In a separate probe disclosed today, the NY Department of Financial Services was reported to have sent subpoenas to Goldman Sachs, Credit Suisse, BNP Paribas and Societe General, expanding its investigation of whether the banks’ electronic forex trading platforms allowed them to front-run clients. At issue is a latency period between the time an offer is floated and accepted. The department is already probing Barclays and Deutsche Bank over similar concerns and installed monitors at those banks in recent months.

Reuters reports an unnamed official says HSBC could see its 2012 deferred prosecution deal with US authorities over anti-money laundering reopened as a result of separate, ongoing probes into the bank’s alleged role in manipulating currency rates and helping Americans evade taxes. Obama’s nominee for attorney general, Loretta Lynch negotiated a deal with HSBC two years ago that saw it avoid criminal charges but Lynch says DoJ still has powers to act. In the 2012 settlement HSBC was fined $1.9 billion over money-laundering with Mexican drug cartels, including the notorious Sinaloa Cartel, and breaches of US sanctions; it is the largest money laundering case in history; the fine equals about 5 weeks profits. No individual at HSBC was fined or charged. The harshest punishment appears to be partial deferral of some bonuses.

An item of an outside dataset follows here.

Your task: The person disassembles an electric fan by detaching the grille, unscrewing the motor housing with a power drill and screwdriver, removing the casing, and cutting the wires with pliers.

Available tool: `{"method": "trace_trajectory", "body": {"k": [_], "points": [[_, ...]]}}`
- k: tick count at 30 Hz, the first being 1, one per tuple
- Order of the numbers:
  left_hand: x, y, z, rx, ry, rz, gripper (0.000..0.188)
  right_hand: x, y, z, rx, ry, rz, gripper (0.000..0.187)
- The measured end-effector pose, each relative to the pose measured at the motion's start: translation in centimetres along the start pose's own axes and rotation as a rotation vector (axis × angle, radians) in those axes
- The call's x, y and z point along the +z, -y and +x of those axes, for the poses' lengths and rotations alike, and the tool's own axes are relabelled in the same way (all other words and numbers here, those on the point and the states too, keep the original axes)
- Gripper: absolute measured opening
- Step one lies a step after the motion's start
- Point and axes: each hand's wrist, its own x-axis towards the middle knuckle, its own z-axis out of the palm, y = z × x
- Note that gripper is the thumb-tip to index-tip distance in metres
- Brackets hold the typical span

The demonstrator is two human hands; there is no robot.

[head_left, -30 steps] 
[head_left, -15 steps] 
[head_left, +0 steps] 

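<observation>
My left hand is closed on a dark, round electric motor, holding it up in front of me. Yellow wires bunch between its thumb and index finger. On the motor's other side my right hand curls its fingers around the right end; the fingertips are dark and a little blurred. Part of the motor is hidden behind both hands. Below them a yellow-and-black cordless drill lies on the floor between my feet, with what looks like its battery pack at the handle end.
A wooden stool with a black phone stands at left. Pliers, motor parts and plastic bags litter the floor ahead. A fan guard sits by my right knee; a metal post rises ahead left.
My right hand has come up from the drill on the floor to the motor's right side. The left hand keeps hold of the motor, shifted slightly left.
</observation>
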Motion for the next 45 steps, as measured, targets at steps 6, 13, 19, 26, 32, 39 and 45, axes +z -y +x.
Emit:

Lynch has sent a letter to Senator Chuck Grassley of the Senate Judiciary Committee, writing that the 2012 Deferred Prosecution Agreement (DPA) “addresses only the charges filed in the criminal information, which are limited to violations of the Bank Secrecy Act for failures to maintain an adequate anti money-laundering program and for sanctions violations. The DPA explicitly does not provide any protection against prosecution for conduct beyond what was described in the Statement of Facts.”

Lynch is scheduled to replace AG Eric Holder, who essentially avoided prosecuting big banks out of fear that it might create global uncertainty if a bank was criminally prosecuted and lost its charter. I’m not sure how being a bagman for drug cartels and tax cheats promotes global financial stability. Maybe that’s something the new AG can answer.